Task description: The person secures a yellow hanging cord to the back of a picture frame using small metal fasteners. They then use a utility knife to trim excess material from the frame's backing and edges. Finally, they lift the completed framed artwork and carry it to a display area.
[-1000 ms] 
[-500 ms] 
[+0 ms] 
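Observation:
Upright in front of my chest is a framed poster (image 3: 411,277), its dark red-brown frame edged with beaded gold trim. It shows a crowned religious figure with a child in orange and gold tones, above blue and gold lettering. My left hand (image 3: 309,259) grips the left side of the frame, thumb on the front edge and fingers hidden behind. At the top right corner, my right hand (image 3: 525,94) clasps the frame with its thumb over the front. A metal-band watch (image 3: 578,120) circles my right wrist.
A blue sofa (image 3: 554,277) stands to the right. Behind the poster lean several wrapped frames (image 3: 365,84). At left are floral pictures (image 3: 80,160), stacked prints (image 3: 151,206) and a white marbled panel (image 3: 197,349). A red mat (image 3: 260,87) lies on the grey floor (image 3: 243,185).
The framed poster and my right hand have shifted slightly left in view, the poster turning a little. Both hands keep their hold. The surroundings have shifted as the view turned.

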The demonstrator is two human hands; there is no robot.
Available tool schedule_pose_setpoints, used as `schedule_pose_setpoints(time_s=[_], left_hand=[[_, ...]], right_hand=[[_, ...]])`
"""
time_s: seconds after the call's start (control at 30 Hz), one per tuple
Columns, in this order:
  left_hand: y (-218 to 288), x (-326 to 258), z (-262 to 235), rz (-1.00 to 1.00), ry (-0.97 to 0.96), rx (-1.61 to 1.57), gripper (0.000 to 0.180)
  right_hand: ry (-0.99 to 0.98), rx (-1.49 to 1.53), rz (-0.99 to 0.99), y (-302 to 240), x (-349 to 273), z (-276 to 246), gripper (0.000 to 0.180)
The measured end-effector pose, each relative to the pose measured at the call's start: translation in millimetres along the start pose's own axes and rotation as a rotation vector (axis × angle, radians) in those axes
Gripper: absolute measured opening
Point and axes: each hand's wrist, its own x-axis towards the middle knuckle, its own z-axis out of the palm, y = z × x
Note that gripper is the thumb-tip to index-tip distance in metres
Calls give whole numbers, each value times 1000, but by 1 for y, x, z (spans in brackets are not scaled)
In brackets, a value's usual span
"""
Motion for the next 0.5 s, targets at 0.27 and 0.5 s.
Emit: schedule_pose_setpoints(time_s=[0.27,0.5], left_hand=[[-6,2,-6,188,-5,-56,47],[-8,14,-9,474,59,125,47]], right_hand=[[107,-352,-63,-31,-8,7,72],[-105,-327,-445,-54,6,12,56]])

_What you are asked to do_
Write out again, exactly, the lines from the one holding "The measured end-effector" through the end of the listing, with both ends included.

_Answer to this problem_
The measured end-effector pose, each relative to the pose measured at the call's start: translation in millimetres along the start pose's own axes and rotation as a rotation vector (axis × angle, radians) in those axes
Gripper: absolute measured opening
Point and axes: each hand's wrist, its own x-axis towards the middle knuckle, its own z-axis out of the palm, y = z × x
Note that gripper is the thumb-tip to index-tip distance in metres
Calls give whole numbers, each value times 1000, but by 1 for y, x, z (spans in brackets are not scaled)
In brackets, a value's usual span
"""
Motion for the next 0.5 s, targets at 0.27 and 0.5 s.
Emit: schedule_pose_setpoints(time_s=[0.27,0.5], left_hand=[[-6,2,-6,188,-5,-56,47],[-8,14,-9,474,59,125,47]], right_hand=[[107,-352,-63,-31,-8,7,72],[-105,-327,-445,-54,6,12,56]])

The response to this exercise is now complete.